Фотограф сперва обомлел от страха, а потом его как ветром сдуло, едва на лестнице ноги не сломал…
– Якый жах!– вздрогнула Ганна.– Що з нымы потим трапылось? – Старуху и дочь поместили в психушку, а фотограф опосля того случая зарекся снимать покойников. Долго лечился от заикания. Вот такая забавная история приключилась. У нас все будет чин чинарем. В жизни каждого человека есть только два главных события – день рождения и день смерти, а потом небыль, пустота. – Душа продовжуе жыты,– не согласилась упрямая супруга.

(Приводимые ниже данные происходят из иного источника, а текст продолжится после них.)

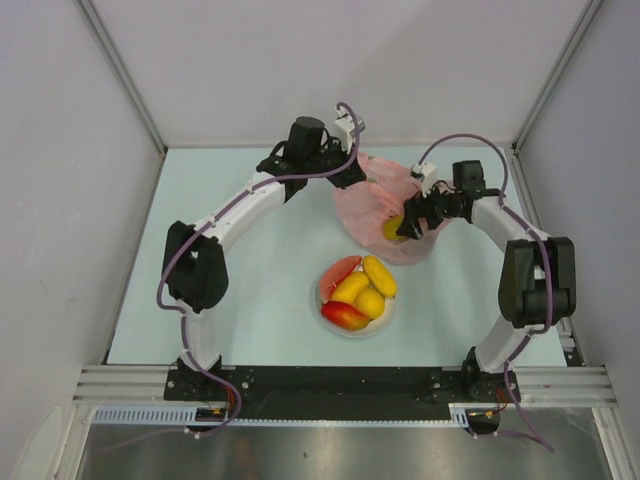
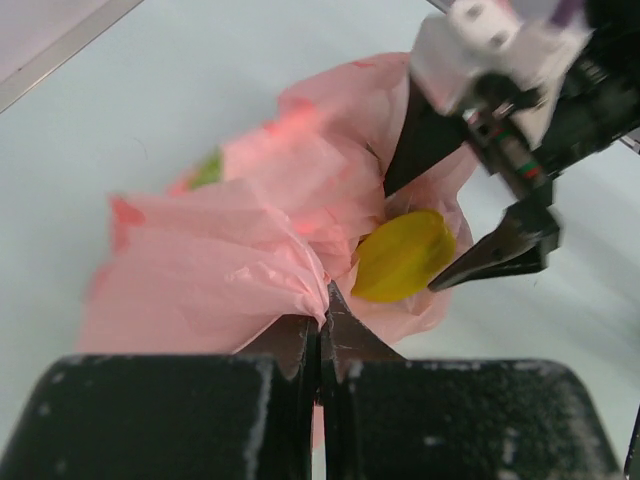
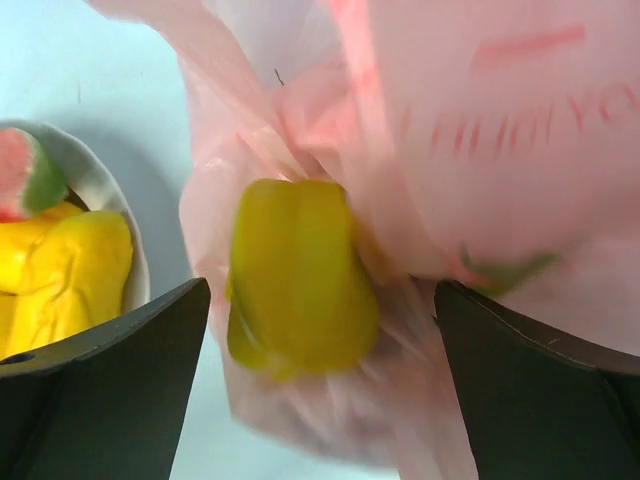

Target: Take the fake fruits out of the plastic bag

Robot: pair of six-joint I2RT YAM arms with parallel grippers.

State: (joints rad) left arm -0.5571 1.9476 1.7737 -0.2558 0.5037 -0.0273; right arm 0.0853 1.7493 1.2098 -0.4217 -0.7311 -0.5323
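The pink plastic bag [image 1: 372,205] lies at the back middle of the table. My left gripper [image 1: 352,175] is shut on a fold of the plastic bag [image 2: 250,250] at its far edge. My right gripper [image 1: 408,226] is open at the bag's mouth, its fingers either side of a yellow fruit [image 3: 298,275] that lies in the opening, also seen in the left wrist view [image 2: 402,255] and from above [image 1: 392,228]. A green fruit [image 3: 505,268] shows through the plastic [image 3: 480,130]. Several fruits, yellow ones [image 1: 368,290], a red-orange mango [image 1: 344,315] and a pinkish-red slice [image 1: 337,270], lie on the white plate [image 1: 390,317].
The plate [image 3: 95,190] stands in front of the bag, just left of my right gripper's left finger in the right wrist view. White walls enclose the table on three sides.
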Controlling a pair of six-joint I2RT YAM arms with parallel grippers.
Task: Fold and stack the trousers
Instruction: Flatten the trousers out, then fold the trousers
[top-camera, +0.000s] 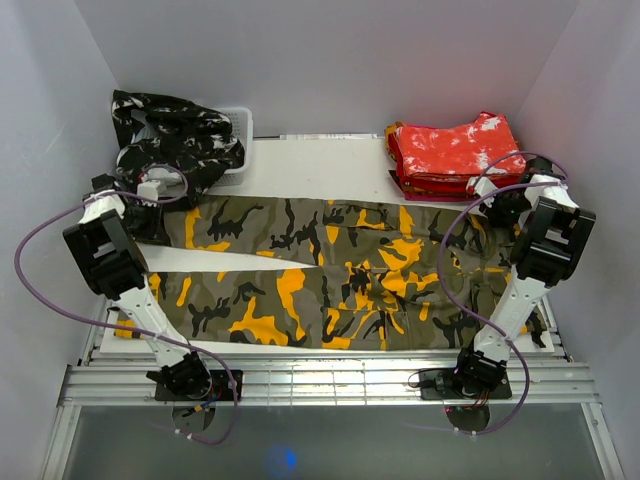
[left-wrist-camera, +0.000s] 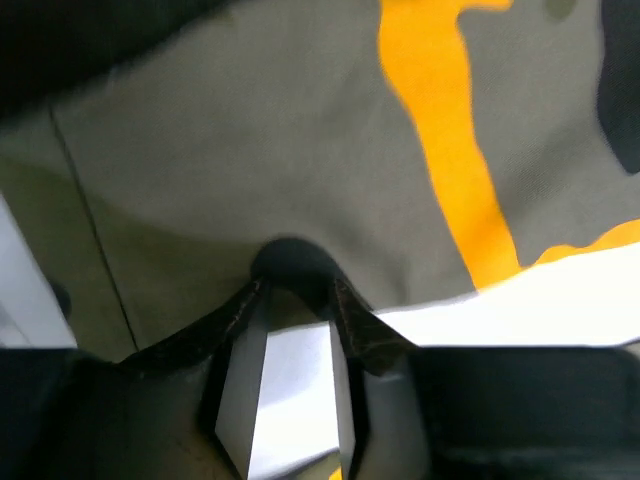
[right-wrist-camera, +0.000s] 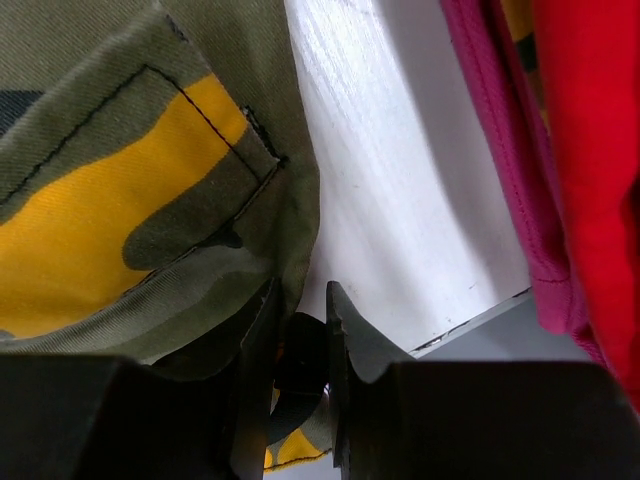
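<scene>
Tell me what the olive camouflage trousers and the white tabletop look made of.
Olive camouflage trousers: woven twill-like cloth, matte; fine weave and stitched pocket seams show. White tabletop: hard smooth board, probably painted or laminated; slight sheen with faint streaks.

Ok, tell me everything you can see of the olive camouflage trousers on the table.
The olive trousers are woven-looking cloth with orange-yellow and black patches, spread flat on the white table, waist at the right, legs parting toward the left. A stitched pocket shows near the waist. The left gripper pinches the far leg's end in its fingers; the right gripper pinches the waist's far corner.
</scene>
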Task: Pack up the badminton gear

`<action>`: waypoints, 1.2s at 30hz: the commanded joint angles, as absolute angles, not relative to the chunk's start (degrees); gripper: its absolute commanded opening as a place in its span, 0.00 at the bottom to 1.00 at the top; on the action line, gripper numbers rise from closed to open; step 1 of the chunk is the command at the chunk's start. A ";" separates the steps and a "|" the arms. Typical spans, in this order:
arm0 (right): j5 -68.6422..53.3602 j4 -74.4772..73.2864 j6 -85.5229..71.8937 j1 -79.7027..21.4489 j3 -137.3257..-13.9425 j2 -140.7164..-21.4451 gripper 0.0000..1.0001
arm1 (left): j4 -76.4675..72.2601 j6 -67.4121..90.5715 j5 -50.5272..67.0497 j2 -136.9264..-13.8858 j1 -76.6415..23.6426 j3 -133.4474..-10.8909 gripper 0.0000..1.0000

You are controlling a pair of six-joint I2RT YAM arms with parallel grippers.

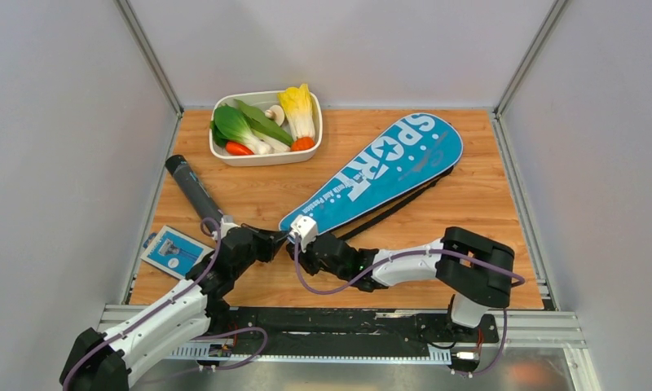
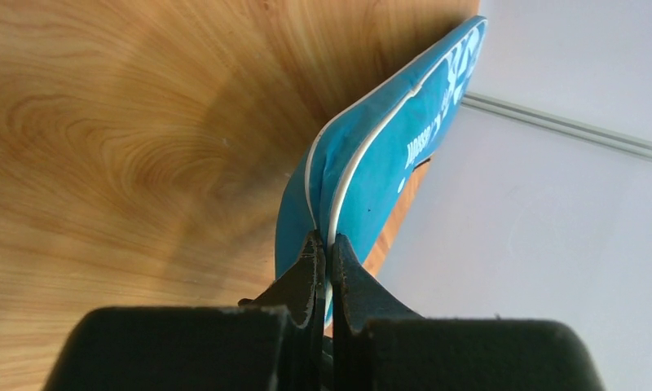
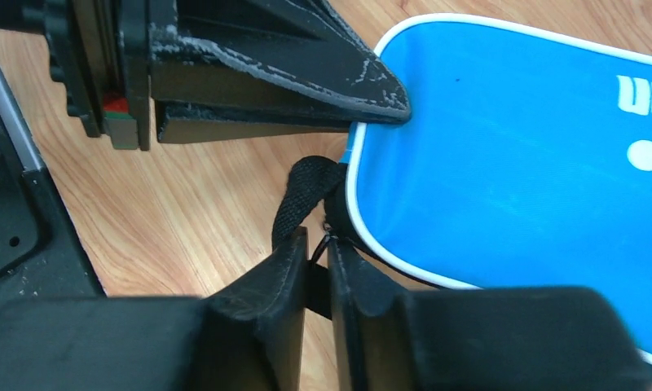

– Кто ее видел, эту душу? Оттуда еще никто не возвратился,– скептически заметил Уваров.– Все эти разговоры о загробной жизни, о рае и аде выдумка попов, чтобы люди им в церковь несли харчи и всякое добро. Смерть всех уравнивает и богатых, и бедных, злых и добрых. Люди умирают, также как и животные, птицы, деревья, трава, превращаясь в тлен и прах, раз и навсегда.
– Ни, воны перетворюются в собак, кошек и других тварин, – возразила она, блеснув познаниями.
– Эх ты, темнота! Ты уж точно в бегемота или носорога превратишься, – усмехнулся он.– Твоя комплекция вполне соответствует. Лопаешь все подряд и без меры.
– Я ж з голодухи пухну,– пожаловалась она.
– А кто за неделю семь кило сала умял с чесноком и цыбулей?– разоблачил Уваров ее фанатичное пристрастие к этому продукту. Не смея возразить, Ганна замолчала, плотно сжав тонкие ехидные губы. – Завтра вместе пойдем на кладбище место выбирать, а то заткнут куда-нибудь в дальний глухой угол, где земля не просыхает и лужи стоят. Будешь в гробу, как в лодке бултыхаться. Надобно на пригорке, чтоб сухо было и солнце грело. Заранее надо место на двоих застолбить, потом поздно будет. Земляки один за другим на погост переселяются. Заодно навестим стариков, проверим на месте ли оградки. Металл нынче отовсюду тащат. Могилки приберем, поправим. Может и о нас кто позаботиться, когда помрем.